What you have to do:
Check every line of the data and copy the ones where "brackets" appears.

The data:
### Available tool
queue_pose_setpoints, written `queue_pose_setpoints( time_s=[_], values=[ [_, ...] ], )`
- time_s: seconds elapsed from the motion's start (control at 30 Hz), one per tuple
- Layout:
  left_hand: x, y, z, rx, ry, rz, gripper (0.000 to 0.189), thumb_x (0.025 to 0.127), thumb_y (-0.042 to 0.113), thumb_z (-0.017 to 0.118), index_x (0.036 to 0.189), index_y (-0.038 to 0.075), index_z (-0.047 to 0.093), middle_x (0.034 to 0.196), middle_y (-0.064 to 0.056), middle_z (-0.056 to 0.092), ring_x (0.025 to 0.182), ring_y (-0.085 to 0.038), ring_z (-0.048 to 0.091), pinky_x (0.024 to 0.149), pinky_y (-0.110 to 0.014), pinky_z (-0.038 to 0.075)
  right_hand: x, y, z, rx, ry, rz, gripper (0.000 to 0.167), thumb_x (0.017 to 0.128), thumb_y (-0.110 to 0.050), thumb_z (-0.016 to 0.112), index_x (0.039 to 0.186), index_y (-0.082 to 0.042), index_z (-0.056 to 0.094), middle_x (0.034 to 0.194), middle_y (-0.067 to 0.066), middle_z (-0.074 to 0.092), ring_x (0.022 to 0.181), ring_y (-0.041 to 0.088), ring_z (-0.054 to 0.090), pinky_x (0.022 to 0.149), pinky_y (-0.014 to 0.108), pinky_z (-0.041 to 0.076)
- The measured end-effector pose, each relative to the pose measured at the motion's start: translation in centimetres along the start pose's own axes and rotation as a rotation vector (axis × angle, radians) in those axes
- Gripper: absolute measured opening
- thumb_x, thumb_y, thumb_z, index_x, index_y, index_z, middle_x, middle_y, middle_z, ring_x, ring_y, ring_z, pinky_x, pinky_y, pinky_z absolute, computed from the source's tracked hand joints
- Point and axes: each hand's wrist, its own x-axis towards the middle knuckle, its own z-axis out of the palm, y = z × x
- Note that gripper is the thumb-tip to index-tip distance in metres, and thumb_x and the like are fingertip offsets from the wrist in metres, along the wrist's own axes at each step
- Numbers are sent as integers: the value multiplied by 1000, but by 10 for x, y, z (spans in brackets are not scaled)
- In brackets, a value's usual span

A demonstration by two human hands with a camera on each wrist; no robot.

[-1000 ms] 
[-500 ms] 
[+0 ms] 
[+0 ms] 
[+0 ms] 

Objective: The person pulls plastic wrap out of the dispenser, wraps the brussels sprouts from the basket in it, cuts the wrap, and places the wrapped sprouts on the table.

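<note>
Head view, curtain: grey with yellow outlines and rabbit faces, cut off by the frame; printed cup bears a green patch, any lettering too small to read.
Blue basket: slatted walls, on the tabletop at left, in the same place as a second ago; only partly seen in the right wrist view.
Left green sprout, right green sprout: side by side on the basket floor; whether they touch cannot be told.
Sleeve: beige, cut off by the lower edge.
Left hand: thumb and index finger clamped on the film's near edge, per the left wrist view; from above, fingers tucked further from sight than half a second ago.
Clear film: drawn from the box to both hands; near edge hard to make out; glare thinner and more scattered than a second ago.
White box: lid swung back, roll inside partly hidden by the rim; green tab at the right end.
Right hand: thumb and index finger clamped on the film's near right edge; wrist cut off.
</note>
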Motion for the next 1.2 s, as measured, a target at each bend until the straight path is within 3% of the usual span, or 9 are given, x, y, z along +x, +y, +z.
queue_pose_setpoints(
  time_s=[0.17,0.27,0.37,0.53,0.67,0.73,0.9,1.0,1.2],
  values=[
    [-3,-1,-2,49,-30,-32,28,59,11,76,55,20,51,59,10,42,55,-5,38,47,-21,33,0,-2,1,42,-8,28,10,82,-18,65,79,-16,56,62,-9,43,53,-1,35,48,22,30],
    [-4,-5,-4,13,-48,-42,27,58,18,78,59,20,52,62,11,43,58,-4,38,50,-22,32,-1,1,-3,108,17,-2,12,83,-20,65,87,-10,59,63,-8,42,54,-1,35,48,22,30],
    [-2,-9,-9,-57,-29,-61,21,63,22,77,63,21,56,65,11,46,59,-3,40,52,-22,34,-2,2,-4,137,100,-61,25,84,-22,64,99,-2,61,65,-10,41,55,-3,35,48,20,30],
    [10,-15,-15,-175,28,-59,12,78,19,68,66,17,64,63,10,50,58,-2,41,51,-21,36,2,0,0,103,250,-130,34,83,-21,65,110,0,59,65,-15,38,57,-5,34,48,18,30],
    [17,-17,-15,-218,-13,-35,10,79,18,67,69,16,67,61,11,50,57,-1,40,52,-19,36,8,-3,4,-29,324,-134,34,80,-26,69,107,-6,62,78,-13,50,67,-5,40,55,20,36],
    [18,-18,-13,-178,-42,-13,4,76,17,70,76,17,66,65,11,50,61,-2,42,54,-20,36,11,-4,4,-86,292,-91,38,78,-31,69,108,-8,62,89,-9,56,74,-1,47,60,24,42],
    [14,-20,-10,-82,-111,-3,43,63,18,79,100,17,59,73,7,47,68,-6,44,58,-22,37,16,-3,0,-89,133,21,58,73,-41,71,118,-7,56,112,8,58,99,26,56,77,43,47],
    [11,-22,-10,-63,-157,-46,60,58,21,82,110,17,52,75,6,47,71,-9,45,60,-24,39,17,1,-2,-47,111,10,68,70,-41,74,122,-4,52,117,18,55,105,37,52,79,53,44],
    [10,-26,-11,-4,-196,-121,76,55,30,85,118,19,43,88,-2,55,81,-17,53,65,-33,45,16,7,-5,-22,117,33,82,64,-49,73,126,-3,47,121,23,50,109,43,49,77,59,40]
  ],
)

Response for this exercise:
- Numbers are sent as integers: the value multiplied by 1000, but by 10 for x, y, z (spans in brackets are not scaled)
- In brackets, a value's usual span

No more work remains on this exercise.